Neel and some fellow Lions are part of an effort to restore the chestnut trees to the American forests by cross-pollinating the tree with the Chinese chestnut, which is disease resistant. Neel, 28, is the president of the Tennessee chapter of the American Chestnut Foundation (TACF). Begun in 1983, TACF repeatedly crosses the Chinese and American chestnut trees to create a tree with American characteristics that is resistant to the disease. The first hybrid trees were one-half American and one-half Chinese. After six generations of breeding, TCAF now has trees that are 1/16 Chinese and 15/16 American. TCAF is nearing its goal to plant blight-resistant nuts in forests and let nature take its course.

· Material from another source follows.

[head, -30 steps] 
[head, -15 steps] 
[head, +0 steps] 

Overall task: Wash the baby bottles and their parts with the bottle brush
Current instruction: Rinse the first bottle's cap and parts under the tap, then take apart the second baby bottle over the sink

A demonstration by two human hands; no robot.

Last spring, Neel and fellow Lions pollinated an American chestnut discovered on the property of a World War II veteran. The elderly man saw the familiar sharp-spined burrs on the ground and immediately knew a flowering chestnut tree was nearby. He called in a forester, who located it. The flowering American chestnut is one of only 20 such known trees in Tennessee.
The 65-foot-high tree is located in a thickly wooded area on a steep hillside near Woodbury. Gene Roberson, secretary of the Petersburg Lions club, hauled his bulldozer 60 miles to the site and cleared a road to the tree. He also created a level pad large enough to support a bucket lift. Also assisted by Lion Phillip McMillian, Neel used the lift to ascend near the treetop to tie 50 pollination bags to the tips of branches.
In the fall, the crew returned with a professional arborist to harvest 52 seeds. When the trees are seven years old, they will be tested for blight resistance and those that are most blight resistant will be crossbred.
The three Lions also are pollinating three other flowering area American chestnut trees. Additionally, Neel, an engineer from Nashville, maintains an orchard of 300 young chestnut trees on his father’s 340-acre cattle farm. Most of the trees are 1/16 to ˝ Chinese. In a few years, he will inoculate the trees with the blight to discover the most hardy ones on his way to creating a blight-resistant tree that is 15/16 American.
Restoring the American chestnut rather than merely planting the Chinese chestnut has nothing to do with patriotic pride or even nostalgia, said Neel. Chinese chestnuts planted during the Great Depression are mostly gone now because they grow only 60-feet tall and cannot compete in the forest for light. “The Chinese tree is adapted to the forests of China, which are much shorter than those in eastern North America,” he said. “The America chestnut has a much straighter form, which creates the straight-grained lumber that the tree is famous for.”
But the aesthetic factor can’t be discounted either. “Call me prejudiced,” said Neel, “but I think the American chestnut is the most beautiful tree alive.”